Source data:
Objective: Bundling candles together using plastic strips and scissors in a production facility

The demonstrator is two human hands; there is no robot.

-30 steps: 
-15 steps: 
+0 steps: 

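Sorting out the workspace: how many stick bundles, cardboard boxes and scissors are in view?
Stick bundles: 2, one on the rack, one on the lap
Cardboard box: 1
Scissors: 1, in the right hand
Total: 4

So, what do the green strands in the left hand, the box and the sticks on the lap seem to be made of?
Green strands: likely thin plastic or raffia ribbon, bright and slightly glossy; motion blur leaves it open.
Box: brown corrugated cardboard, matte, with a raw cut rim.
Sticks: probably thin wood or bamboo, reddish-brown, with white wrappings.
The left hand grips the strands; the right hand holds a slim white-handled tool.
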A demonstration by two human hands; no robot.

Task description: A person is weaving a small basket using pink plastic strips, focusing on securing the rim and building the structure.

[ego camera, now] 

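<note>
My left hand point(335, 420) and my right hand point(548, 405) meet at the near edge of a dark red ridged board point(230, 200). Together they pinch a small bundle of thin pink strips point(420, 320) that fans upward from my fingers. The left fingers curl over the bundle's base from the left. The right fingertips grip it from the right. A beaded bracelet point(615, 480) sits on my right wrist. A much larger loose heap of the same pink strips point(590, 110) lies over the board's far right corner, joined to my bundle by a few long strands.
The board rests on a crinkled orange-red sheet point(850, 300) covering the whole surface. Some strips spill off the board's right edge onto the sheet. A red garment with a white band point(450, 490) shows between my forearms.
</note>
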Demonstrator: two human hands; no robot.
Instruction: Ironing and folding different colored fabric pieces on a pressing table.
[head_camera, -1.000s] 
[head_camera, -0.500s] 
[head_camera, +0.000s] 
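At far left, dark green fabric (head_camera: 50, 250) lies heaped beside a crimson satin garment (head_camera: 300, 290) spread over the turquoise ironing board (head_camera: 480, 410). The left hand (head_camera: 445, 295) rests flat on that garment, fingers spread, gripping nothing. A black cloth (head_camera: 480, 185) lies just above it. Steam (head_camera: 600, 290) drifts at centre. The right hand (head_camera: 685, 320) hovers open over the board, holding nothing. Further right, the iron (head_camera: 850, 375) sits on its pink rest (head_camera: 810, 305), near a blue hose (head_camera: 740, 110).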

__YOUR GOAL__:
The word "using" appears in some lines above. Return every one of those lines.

__COMPLETED EXERCISE__:
Objective: Bundling candles together using plastic strips and scissors in a production facility
Task description: A person is weaving a small basket using pink plastic strips, focusing on securing the rim and building the structure.

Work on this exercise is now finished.